You're finding me and if you don't like what you're reading or hearing, you can always stop reading the blogs or listening to the 'casts.

I don't make any claims and I don't push anything except this 'cast in your direction.

Any ads I get are/will be entirely the responsibility of the advertiser. I don't/won't take from or add to them or editorialize about them in any way. They are in control of their words and images.

(I don't do video, and you'll hear why not in the next segment, but the ads can be unique pieces of PDFs, audio or video and delivered via the mechanism of, the media of podcasting.)

---- "Retitled Lambda" by: "dotCommunism" http://evilresidence.com/dotcommunism

Main Topic, part deux:

With video, "everything" gets much more complicated. Much, much more complicated. It also gets immediately much much, more expensive.

There are lots of permissions and releases to obtain, permits and licenses to buy before you legally can shoot a single frame of film (or record a single image on your hard drive.)

The equipment to do so costs, big time, and everything and everybody involved also costs, big time. (You should go through the "B+H Pro" series of catalogs sometime. [You just wonder who the heck has that much money? {The answer is "nobody does" (but by pooling the little bits they can get off of each of you, [the fees they can charge or letting you see the finished product,] they can afford it.)}])

The real costs of media piracy are borne by everybody, even the pirate. (Eventually the parasites kill the host.) The problem is that the various AAs run the risk of no longer fulfilling their roles as society's "cleaning rasps" and becoming parasites themselves. (Yes, I've just compared a bunch of lawyers to little fish with a "penchant" for eating dead skin off the body politic, [as opposed to sharks which take bites out of swimmers! :-])
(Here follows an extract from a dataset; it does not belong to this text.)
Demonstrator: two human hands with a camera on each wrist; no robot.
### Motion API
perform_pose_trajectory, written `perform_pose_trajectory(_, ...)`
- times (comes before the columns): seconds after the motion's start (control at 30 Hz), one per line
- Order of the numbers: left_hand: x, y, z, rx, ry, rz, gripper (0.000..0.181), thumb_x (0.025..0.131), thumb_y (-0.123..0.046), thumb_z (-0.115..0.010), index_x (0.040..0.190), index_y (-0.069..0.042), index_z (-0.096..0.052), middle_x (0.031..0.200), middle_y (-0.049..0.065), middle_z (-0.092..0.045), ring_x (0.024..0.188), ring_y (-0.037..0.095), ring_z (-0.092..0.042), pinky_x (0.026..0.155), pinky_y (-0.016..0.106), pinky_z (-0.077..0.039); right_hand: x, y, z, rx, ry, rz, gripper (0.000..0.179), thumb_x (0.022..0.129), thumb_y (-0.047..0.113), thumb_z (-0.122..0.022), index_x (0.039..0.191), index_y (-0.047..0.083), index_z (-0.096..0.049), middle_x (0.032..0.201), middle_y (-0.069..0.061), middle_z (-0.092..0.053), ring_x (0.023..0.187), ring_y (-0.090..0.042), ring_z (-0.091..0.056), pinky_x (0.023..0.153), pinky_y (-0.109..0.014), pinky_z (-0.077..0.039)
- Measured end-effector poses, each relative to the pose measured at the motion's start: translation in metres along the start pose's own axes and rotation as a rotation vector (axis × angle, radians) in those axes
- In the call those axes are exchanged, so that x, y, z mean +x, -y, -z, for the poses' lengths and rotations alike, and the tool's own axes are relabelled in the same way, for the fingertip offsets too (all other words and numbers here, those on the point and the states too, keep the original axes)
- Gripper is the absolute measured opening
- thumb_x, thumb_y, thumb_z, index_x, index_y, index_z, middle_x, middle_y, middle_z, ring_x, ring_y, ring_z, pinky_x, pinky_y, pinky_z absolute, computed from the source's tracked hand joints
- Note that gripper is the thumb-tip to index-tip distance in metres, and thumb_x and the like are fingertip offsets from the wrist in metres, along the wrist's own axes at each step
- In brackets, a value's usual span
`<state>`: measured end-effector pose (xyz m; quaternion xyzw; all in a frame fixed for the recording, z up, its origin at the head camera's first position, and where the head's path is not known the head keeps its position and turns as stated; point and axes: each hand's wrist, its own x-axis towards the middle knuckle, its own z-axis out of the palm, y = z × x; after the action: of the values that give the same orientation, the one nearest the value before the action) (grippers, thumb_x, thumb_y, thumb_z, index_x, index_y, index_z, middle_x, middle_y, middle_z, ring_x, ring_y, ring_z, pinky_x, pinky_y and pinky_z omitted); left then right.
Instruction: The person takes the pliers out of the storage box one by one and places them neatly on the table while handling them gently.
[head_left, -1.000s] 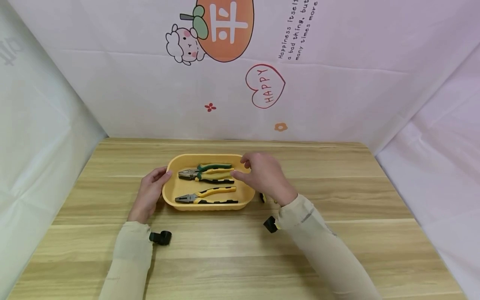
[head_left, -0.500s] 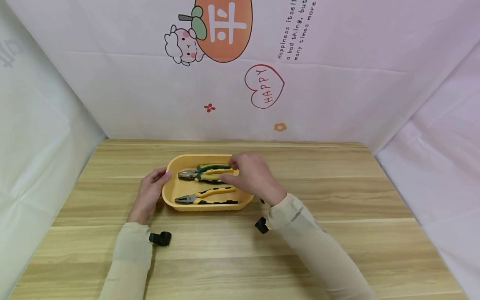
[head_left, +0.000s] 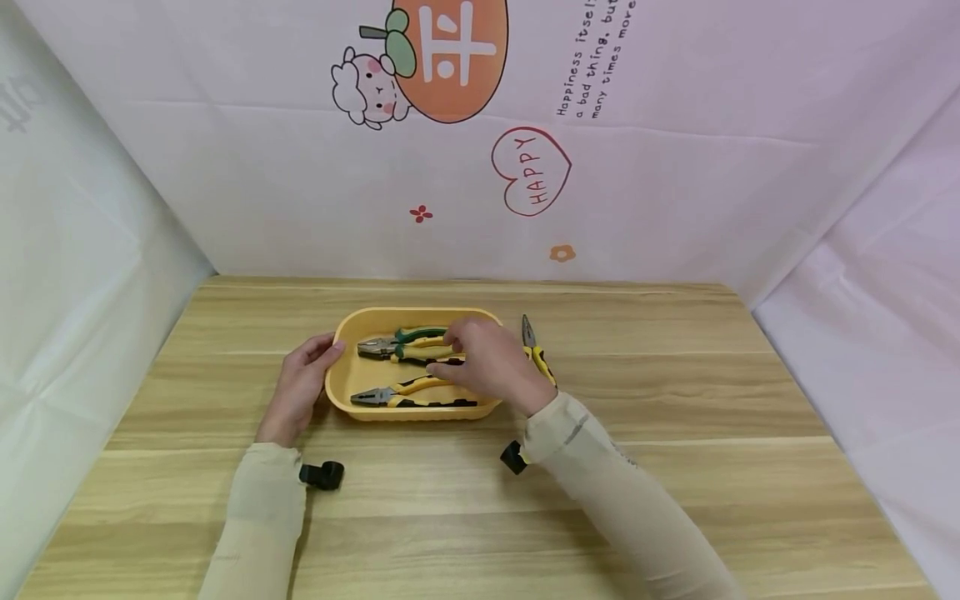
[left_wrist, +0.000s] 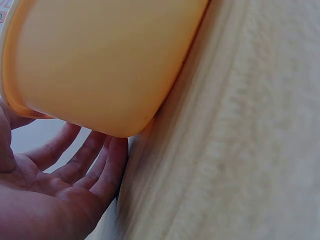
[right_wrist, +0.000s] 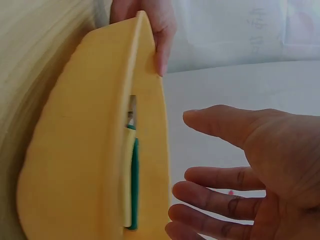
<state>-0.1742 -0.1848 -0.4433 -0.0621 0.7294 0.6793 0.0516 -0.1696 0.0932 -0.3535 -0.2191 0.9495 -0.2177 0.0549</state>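
A yellow plastic tray (head_left: pixel 412 415) stands on the table, and my left hand (head_left: pixel 291 392) holds its left end. The thumb lies over the rim; in the left wrist view the fingers (left_wrist: pixel 82 155) reach under the tray's outer wall. Inside, pliers with green and yellow handles (head_left: pixel 420 335) lie toward the back, seemingly overlapping a yellow-and-black pair. Nearer the front wall lie yellow-and-black pliers (head_left: pixel 375 397). Over the tray's right part hovers my right hand (head_left: pixel 491 362), fingers apart and holding nothing; it hides some handle ends. The right wrist view shows its palm (right_wrist: pixel 285 155) bare.
Another pair of pliers (head_left: pixel 529 332) with yellow-and-black handles lies on the wooden table (head_left: pixel 420 533) just right of the tray, partly behind the right hand. A white printed cloth (head_left: pixel 675 192) rises at the table's back edge, with more cloth on both sides.
My right hand has moved left and slightly nearer the front, over the tray. The pliers right of the tray, mostly covered before, now show. The left hand and tray stay put.
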Motion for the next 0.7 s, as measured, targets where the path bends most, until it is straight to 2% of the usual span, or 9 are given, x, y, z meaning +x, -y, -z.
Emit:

My source of information for this section of the podcast is another podcast "This Week In Media" [ http://thisweekinmedia.libsyn.com/ ] as well as what I happen to read on, in or about media.

I have been listening to them for about a year and they are a lively bunch of audio/video professional.
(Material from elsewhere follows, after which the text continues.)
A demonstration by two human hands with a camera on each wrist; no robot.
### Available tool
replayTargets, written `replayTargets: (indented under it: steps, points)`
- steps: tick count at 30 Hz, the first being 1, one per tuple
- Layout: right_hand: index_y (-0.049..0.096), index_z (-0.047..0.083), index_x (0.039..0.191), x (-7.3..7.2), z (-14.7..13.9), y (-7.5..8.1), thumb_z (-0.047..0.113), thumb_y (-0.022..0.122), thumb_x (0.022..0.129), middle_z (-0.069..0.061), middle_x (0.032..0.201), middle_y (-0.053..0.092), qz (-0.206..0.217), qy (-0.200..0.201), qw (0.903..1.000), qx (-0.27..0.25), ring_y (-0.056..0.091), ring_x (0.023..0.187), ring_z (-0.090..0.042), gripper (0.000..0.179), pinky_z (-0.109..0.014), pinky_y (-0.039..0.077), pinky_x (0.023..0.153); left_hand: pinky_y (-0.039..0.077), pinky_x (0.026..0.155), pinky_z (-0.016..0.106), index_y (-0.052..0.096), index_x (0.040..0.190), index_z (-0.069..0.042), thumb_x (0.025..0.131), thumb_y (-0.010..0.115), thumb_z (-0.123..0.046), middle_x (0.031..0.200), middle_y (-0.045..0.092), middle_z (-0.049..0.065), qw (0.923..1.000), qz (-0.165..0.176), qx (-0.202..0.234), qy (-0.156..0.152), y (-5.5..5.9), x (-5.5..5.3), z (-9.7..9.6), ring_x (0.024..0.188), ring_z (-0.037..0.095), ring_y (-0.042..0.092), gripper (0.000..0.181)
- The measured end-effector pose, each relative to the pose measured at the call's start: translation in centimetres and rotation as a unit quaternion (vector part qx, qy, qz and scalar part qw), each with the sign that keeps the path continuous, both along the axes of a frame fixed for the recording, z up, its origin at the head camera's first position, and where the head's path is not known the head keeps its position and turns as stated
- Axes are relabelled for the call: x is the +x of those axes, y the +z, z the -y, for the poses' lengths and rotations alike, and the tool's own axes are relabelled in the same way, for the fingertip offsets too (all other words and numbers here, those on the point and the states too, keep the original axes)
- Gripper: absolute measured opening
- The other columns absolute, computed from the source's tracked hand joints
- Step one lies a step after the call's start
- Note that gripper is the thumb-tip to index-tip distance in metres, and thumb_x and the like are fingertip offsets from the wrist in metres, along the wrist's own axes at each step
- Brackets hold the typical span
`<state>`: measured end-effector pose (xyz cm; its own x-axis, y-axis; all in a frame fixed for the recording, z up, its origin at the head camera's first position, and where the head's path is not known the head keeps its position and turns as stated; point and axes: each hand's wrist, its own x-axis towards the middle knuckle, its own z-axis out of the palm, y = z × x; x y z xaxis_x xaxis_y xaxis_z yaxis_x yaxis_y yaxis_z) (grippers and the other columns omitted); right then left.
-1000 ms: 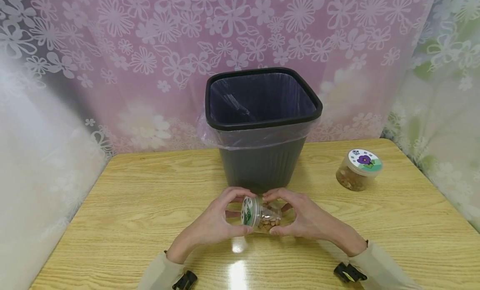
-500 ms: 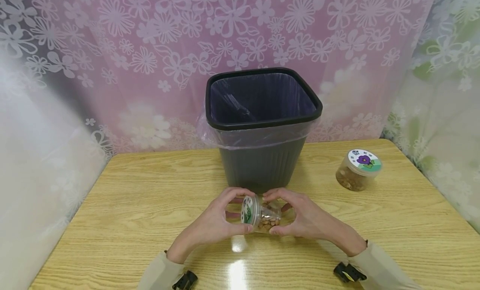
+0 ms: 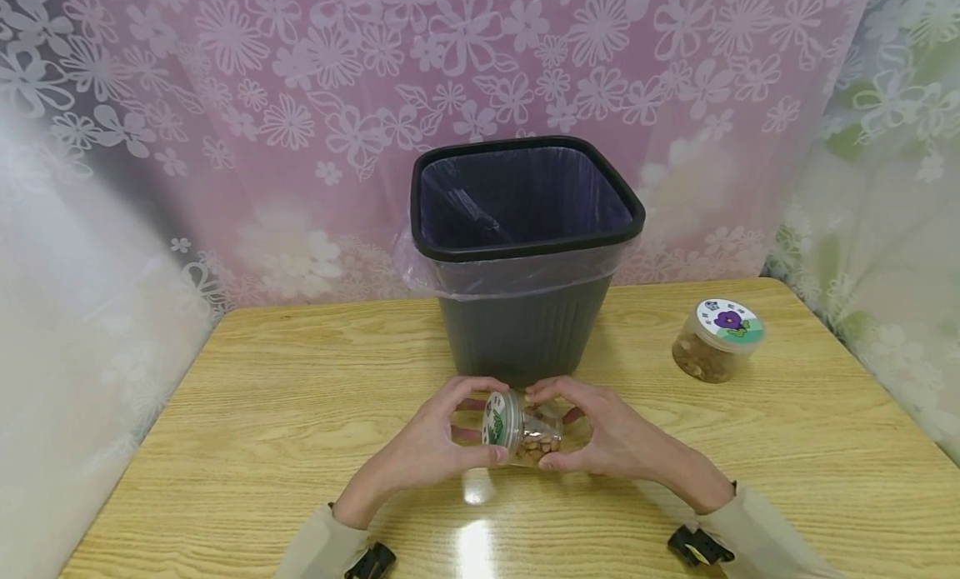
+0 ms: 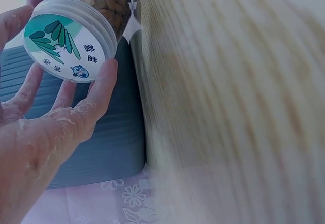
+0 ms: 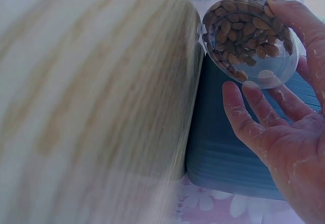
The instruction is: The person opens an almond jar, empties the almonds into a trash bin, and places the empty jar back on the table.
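Holding a clear jar of almonds (image 3: 528, 429) on its side, I keep it level between both hands, just in front of a dark grey waste bin (image 3: 525, 329); whether it touches the wood-grain table (image 3: 315, 404) I cannot tell. My left hand (image 3: 437, 436) grips the lid (image 4: 71, 46), which bears green leaves; my right hand (image 3: 611, 433) grips the base end. A translucent liner (image 3: 525, 275) overhangs the bin's rim. Well apart, at right, stands a second, lidded jar (image 3: 716, 346) with a purple-flower label. Behind is a pink floral curtain (image 3: 337, 87).
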<state>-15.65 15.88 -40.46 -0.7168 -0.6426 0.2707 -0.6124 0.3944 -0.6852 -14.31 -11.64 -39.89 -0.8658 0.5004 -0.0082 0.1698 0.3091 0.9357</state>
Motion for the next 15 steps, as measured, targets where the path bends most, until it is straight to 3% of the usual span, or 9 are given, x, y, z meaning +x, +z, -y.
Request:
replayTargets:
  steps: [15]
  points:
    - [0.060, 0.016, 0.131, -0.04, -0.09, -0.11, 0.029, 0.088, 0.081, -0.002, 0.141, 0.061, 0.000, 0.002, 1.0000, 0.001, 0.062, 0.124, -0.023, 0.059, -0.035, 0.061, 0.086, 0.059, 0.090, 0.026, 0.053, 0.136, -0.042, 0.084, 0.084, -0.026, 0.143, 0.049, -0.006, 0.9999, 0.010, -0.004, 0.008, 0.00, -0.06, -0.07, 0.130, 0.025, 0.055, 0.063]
It is well worth the hour or so a week that I spend with my earphones on or my earbuds in (or even listening over the speakers if I happen to be home and alone [My wife doesn't want to hear about any of this podcasting stuff. {Her iPod is in a box, on a shelf, somewhere. (She's into print; [not quite a Luddite but with a much better understanding of and appreciation for the fine arts, performance arts, and the written word. {She's no dummy and she's no slouch.}])}])

It's funny, for someone who knows so much about media, and who see his place in it in a MacLuhanistic sense, I am well aware of its power and limitations.

Broadcast, which is only a little over a century old, is being displaced in our attention by the internetworked reality of podcasting, with its power to focus on what we need to read, hear and see, what can profit "us", rather than what an appallingly small number of people want to legislate we "must" read, hear and see because their economic model depends on it.

But the legislation is always based on how and what we "choose" to do. (The root of "legislate" is the Latin word "legare", or "choice".)

Trying to coerce behavior with legislation is a "fools' errand".

The best you can ever hope for is that the issue is complex enough that people will be willing to pay for "experts" and that that expertise doesn't cost too much. (But music ain't nuclear physics and everybody's got an opinion. "They may not be able to play but they sure can listen.")

History is littered with the occasional failures, the civilizations which just disappeared for no discernible reason, because their citizenry got tired of the costs and founded some other, less onerous, civilizations.